◆ Your objective
Only one portion of the data is to be written out: from the line bearing "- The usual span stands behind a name" through the line bearing "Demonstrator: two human". Write it exactly as it appears.

◆ Dataset entries
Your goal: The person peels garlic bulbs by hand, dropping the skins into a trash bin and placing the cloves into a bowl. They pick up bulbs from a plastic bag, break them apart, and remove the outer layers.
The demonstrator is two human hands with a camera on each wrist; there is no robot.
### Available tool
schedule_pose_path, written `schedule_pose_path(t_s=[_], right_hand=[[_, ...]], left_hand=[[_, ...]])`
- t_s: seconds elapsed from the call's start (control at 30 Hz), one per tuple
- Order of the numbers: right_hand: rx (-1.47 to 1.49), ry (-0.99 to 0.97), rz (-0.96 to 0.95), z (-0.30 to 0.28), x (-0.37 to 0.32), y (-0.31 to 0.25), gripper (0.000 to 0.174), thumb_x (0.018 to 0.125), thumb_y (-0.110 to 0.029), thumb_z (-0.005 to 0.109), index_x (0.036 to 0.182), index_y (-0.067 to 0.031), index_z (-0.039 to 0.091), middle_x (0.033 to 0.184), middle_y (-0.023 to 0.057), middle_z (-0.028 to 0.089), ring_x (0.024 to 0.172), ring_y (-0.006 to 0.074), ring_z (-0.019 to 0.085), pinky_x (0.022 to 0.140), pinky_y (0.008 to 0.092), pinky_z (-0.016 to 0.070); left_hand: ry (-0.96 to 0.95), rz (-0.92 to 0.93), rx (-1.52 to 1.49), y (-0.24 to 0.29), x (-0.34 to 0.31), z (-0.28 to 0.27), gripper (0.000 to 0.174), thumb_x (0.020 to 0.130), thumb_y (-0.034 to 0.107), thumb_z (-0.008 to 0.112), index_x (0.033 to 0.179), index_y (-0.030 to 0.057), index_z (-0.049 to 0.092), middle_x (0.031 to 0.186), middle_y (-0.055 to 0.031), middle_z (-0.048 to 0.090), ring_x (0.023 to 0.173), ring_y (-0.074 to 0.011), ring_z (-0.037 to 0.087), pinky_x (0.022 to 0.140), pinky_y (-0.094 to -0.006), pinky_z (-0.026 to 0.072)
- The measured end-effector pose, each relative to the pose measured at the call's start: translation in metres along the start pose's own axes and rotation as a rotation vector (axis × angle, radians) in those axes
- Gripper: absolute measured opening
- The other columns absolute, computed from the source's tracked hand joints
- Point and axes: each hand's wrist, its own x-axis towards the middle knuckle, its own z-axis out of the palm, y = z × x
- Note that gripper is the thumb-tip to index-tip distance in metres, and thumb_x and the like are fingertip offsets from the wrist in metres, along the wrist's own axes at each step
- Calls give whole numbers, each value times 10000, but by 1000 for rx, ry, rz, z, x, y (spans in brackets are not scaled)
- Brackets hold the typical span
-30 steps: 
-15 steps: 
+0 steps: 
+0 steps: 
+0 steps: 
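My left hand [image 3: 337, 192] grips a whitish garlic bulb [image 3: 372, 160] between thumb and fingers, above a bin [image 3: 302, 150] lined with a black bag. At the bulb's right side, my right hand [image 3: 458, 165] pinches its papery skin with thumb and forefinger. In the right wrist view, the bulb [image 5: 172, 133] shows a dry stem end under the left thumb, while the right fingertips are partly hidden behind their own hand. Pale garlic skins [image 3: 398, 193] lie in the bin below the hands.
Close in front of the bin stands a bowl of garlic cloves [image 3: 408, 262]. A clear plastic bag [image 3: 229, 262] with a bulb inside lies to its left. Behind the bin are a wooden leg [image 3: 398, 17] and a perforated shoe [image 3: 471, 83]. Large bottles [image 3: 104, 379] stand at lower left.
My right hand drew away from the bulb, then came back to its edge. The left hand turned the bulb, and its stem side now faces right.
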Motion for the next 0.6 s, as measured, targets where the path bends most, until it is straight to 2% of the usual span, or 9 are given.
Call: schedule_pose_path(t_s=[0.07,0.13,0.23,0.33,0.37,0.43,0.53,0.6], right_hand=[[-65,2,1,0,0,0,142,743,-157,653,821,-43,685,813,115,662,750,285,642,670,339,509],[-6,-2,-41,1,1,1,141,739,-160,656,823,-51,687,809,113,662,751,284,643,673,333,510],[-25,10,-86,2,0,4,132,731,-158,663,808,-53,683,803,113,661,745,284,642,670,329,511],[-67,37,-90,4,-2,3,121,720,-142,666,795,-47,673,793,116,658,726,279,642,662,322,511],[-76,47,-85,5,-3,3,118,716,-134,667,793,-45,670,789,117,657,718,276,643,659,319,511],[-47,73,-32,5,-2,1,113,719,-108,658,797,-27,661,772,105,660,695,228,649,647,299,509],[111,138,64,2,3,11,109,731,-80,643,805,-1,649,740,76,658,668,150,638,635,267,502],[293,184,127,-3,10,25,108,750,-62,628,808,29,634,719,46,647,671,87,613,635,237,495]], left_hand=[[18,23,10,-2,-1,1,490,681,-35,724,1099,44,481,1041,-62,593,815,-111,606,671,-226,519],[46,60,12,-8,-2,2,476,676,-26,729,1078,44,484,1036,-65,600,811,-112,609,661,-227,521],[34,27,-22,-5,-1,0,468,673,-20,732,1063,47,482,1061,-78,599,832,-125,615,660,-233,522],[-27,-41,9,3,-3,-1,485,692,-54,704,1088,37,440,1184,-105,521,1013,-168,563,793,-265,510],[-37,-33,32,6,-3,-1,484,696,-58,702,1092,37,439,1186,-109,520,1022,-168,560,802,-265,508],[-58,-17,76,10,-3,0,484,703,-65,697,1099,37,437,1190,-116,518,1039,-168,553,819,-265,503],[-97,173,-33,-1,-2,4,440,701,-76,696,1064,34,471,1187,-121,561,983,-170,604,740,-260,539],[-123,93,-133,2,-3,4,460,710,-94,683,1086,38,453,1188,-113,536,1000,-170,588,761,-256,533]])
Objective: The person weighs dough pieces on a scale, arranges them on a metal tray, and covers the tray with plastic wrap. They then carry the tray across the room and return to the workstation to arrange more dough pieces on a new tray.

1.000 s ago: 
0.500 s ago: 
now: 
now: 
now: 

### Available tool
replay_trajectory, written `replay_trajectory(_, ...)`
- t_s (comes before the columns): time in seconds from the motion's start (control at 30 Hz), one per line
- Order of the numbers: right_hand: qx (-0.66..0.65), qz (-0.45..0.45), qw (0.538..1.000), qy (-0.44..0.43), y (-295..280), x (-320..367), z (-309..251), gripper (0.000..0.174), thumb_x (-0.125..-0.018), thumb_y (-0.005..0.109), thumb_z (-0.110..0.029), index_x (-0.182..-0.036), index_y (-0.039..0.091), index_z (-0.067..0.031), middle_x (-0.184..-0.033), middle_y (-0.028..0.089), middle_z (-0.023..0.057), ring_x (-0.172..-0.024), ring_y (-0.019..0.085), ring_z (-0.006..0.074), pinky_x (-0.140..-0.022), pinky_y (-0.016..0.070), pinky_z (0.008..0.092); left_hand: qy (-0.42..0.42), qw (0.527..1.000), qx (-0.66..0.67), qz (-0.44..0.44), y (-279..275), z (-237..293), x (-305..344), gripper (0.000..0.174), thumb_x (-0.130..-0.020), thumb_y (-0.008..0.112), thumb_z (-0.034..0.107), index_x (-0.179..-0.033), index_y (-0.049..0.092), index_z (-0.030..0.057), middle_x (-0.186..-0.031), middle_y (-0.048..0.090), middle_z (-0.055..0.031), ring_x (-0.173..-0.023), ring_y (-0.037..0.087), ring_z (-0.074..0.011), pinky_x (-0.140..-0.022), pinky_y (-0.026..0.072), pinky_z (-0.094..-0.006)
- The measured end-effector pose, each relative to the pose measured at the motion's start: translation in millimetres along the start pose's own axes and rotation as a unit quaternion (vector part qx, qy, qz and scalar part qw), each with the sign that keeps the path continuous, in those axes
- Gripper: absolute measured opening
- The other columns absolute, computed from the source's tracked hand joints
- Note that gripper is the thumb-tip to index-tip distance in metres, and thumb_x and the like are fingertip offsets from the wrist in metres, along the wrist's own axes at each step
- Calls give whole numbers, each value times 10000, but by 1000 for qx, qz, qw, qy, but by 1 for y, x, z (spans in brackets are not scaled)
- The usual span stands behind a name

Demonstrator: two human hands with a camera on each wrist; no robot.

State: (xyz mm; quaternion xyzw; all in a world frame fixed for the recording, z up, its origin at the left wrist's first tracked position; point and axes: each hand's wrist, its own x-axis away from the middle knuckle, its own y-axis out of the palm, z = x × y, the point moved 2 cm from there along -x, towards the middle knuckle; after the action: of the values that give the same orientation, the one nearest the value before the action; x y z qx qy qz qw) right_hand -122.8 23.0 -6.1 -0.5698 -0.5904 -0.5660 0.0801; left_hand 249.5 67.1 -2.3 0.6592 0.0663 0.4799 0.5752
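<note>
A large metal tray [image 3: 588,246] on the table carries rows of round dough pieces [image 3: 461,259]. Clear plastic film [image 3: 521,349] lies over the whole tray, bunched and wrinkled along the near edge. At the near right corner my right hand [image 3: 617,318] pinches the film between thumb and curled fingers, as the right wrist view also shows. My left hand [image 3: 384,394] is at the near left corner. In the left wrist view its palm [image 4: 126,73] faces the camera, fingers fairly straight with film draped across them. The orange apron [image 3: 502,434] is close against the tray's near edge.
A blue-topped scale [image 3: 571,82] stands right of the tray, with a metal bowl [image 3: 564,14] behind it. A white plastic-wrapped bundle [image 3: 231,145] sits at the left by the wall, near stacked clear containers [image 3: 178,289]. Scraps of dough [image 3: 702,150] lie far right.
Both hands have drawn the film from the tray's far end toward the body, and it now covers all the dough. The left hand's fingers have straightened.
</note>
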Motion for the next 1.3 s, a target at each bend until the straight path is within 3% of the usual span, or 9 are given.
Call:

◆ Solution to this problem
- The usual span stands behind a name

Demonstrator: two human hands with a camera on each wrist; no robot.

This concludes the output for the exercise.